Just received this press release from the YLS Information Society Project:
Yale ISP Celebrates Open Access Week with New Research
The Information Society Project at Yale Law School (Yale ISP) today launched three new reports on the state of access to knowledge in comparative national perspective. The new works feature research on challenges of intellectual property and innovation in three developing countries. The launch is timed to coincide with the first-ever international celebration of Open Access Week, October 19-23, 2009.
Open Access Week seeks to raise awareness of the importance of open access to research. In today's world, proper use of digital publication platforms and open copyright licenses can greatly facilitate the spread and impact of academic research. Consistent with these values, the research launched this week carries Creative Commons licenses and is available for free download at the Yale ISP website.
In developing the reports, the Yale ISP partnered with academic institutions abroad at the University of Buenos Aires, the University of Addis Abeba, and the University of Cape Town. Research teams within these and other institutions have joined with the Yale ISP to form the A2K Global Academy, a network of academic centers dedicated to research, education, and policy analysis promoting access to knowledge.
The project has already resulted in two books, both forthcoming from the open access publishing imprint Bloomsbury Academic this winter: Access to Knowledge in Brazil: New Research on Intellectual Property, Innovation and Development, and Access to Knowledge in Egypt: New Research on Intellectual Property, Innovation and Development.
Research examining related topics in India and China was launched in August 2009. The newest installment, featuring insights into the state of access to knowledge in Argentina, Ethiopia, and South Africa, completes the series of seven reports. Topics addressed by the research include: open source software, alternative business models for cultural production, exceptions and limitations to copyright, ICT for development, access to medicines, open educational resources, technological standards, and biotechnology.
The three-year research project was supported with funding from the John D. and Catherine T. MacArthur Foundation, as part of an initiative supporting international academic collaboration on access to knowledge challenges and opportunities.
“Innovation is the basis for economic growth and finding solutions to pressing problems,” said Lea Shaver, director of the ISP’s research program in access to knowledge. “But law and policy do not always support innovation optimally, nor ensure that new knowledge spreads as widely as it could.
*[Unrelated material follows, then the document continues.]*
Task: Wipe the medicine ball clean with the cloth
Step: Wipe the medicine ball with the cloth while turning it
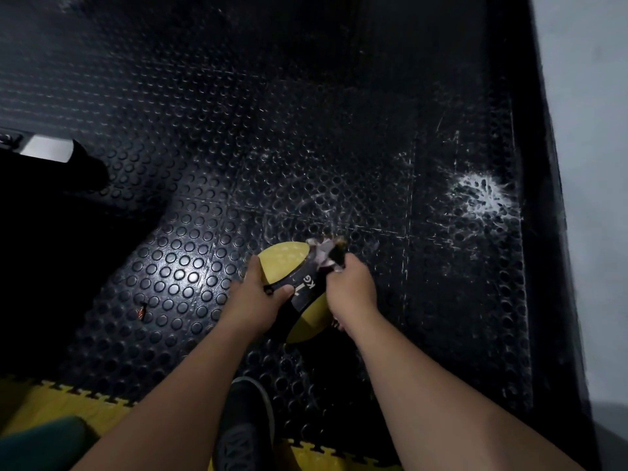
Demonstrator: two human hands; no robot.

This research offers important guidance to policymakers, particularly in the context of developing countries.”
Continuing its academic work in this area, the Yale ISP will host a major conference on access to knowledge and human rights on February 12-13, 2010 at Yale Law School.
The Yale Information Society Project is an intellectual center at Yale Law School that studies the implications of new information technologies for law and society, guided by values of democracy, human rights, and innovation. For more information, visit isp.law.yale.edu.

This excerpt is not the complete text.